* Your objective *
All that should come back is the lines of the data below from the one containing "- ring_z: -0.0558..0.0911" to the one containing "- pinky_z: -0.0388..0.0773", inclusive, exactly as they stand.

* Data *
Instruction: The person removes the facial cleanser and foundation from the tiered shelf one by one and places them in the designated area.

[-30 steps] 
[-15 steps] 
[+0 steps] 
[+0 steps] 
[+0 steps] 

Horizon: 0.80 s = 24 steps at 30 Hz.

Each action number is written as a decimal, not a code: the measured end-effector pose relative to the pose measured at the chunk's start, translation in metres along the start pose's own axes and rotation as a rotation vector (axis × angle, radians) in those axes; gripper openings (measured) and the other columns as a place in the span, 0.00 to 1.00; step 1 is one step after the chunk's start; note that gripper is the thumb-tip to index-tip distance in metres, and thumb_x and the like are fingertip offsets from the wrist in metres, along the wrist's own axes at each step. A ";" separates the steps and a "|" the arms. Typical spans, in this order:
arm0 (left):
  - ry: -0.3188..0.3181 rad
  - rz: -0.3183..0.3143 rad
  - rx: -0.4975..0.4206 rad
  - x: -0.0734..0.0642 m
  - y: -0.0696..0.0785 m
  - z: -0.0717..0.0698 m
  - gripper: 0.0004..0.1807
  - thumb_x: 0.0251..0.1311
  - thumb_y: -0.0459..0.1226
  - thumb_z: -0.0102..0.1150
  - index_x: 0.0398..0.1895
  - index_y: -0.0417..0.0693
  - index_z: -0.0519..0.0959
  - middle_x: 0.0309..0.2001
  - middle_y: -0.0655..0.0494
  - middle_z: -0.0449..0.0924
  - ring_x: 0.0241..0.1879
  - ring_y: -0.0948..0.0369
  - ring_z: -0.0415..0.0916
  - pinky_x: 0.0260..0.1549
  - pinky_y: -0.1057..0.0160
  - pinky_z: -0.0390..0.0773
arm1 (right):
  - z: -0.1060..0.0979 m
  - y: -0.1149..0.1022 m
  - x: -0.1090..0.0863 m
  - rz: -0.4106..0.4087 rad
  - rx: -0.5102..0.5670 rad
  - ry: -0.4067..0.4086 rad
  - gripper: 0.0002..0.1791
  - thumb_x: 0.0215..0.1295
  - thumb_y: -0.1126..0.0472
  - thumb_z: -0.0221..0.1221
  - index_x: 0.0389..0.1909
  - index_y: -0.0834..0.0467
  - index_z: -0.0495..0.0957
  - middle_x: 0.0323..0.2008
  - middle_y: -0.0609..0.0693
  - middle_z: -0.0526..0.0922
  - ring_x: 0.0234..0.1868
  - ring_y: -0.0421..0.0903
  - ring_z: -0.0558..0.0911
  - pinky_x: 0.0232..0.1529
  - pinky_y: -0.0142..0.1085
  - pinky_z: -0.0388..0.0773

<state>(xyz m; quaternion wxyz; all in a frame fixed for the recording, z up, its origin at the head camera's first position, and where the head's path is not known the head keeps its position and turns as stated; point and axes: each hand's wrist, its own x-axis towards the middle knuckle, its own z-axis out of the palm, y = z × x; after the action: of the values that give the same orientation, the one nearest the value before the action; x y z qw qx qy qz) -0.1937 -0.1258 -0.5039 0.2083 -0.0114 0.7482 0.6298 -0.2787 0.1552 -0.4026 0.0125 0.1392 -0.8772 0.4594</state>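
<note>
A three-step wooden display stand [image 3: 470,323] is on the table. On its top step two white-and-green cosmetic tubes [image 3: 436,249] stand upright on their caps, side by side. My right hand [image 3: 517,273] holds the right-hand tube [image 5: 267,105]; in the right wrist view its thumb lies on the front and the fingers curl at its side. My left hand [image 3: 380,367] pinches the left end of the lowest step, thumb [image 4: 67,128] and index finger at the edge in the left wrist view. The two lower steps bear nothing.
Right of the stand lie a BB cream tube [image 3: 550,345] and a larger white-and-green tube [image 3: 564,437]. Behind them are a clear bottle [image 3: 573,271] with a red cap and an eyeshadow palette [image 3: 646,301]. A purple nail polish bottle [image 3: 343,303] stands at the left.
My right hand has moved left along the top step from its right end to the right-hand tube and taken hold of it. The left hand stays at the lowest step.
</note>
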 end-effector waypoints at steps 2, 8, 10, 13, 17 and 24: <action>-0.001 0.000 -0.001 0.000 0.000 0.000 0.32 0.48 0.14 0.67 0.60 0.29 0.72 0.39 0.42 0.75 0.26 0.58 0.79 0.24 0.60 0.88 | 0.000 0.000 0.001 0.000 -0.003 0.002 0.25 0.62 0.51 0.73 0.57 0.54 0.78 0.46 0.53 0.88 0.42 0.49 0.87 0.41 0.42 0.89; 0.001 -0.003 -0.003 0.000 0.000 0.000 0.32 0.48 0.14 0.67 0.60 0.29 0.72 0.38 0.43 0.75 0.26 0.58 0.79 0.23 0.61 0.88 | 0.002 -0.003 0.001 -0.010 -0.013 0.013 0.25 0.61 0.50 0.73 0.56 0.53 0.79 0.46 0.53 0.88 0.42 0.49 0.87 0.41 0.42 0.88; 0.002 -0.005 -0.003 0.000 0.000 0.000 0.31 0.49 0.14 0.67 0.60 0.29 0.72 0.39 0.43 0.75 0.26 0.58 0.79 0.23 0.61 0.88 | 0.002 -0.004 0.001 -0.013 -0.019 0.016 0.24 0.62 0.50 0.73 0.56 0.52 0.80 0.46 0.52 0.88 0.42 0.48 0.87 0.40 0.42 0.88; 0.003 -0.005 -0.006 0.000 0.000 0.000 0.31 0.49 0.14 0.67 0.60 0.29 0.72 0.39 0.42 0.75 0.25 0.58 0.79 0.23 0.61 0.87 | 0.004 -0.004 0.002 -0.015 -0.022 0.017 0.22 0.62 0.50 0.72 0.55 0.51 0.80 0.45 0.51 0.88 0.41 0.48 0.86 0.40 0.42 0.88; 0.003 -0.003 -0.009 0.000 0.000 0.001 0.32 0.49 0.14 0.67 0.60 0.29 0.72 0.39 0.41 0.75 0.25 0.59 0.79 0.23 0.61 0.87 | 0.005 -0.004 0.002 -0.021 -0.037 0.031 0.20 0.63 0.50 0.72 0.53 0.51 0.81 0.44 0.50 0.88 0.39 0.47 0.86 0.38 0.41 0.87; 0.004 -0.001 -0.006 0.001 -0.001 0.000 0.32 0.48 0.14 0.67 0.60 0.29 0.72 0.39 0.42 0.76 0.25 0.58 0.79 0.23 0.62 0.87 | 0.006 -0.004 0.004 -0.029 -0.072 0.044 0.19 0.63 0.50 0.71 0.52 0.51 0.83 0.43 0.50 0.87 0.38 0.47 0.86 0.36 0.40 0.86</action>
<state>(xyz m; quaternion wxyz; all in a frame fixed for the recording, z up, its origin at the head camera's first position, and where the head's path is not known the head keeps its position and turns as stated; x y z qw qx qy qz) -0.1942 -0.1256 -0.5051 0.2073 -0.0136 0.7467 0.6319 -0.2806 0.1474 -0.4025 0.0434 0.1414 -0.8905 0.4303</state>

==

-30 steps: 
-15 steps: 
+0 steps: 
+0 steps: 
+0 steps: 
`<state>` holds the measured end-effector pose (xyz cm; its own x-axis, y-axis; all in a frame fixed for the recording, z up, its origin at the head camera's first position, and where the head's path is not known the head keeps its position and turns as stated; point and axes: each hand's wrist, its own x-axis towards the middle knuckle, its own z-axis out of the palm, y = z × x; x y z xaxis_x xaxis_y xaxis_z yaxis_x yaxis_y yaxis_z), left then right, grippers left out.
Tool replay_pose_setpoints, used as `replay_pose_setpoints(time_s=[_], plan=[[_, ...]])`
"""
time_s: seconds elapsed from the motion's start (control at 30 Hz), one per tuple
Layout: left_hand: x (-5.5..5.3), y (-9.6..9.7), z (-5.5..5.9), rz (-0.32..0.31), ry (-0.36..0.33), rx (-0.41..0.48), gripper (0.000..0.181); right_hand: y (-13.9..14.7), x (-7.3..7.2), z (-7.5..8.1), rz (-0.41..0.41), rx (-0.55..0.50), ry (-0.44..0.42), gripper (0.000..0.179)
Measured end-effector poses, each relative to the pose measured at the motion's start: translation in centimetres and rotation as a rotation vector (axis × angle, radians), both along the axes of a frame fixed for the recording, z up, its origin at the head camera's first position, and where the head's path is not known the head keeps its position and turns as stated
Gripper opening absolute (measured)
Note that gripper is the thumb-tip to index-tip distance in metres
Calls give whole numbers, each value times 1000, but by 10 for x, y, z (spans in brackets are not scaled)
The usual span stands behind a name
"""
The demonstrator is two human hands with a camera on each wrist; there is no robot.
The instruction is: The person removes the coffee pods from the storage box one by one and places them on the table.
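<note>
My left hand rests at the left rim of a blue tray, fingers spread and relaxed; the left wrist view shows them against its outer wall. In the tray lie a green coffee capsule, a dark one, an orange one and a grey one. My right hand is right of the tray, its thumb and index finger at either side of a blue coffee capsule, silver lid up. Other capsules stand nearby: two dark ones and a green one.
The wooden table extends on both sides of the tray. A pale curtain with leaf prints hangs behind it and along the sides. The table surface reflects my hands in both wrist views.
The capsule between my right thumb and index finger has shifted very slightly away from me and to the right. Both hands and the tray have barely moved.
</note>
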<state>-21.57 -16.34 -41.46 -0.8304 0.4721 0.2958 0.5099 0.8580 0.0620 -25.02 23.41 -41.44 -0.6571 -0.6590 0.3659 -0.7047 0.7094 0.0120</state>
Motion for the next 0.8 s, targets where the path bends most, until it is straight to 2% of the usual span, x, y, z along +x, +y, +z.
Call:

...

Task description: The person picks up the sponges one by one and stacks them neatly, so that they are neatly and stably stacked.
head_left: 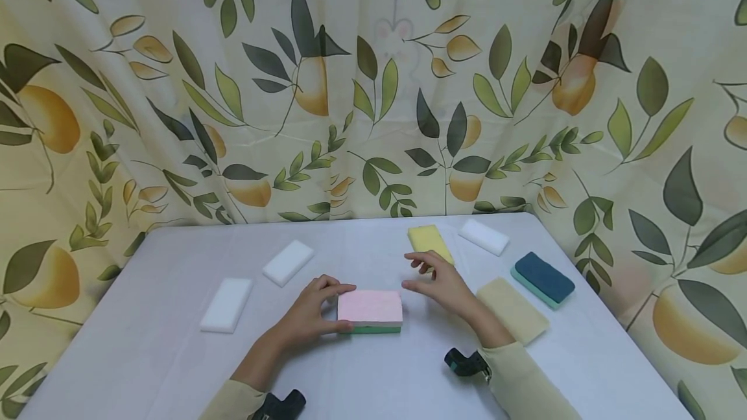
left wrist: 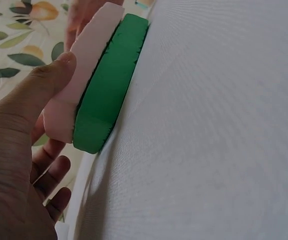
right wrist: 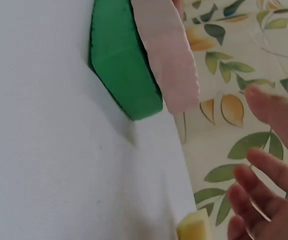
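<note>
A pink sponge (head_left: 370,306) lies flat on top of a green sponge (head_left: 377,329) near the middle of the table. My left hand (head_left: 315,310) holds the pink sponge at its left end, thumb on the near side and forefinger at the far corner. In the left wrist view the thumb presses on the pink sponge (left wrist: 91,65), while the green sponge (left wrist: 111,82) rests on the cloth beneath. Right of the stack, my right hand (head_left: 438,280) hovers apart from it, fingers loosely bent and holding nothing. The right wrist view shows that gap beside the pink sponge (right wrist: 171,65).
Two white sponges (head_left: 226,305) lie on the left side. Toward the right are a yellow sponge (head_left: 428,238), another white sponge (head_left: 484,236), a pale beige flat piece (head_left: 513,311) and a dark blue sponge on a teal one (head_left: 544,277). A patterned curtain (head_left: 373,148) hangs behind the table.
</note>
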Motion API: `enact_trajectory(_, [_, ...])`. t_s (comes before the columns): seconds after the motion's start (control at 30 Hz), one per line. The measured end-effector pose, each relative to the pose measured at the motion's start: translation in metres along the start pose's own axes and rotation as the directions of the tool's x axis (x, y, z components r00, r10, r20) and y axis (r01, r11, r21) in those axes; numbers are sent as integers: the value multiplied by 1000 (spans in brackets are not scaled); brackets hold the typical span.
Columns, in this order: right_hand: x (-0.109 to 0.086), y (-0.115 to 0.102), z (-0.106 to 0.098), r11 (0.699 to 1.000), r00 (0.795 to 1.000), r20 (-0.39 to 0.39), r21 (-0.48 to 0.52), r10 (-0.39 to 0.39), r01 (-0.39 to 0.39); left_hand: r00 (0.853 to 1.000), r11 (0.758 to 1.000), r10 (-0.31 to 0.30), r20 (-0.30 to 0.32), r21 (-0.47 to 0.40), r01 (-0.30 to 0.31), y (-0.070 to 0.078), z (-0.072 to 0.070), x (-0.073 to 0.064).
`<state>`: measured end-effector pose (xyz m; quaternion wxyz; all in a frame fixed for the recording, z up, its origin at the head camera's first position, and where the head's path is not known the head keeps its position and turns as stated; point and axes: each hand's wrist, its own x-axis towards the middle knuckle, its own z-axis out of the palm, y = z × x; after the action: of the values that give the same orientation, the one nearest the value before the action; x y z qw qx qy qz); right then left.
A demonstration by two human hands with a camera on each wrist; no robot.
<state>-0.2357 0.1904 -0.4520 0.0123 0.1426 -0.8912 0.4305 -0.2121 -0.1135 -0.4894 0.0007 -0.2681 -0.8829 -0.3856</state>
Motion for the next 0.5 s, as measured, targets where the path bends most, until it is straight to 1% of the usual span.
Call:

* Solution below *
  - ring_z: -0.0558..0.0911
  - pinky_x: 0.0232..0.1529
  - pinky_y: -0.0142..0.1085
  - pinky_z: -0.0388..0.0773

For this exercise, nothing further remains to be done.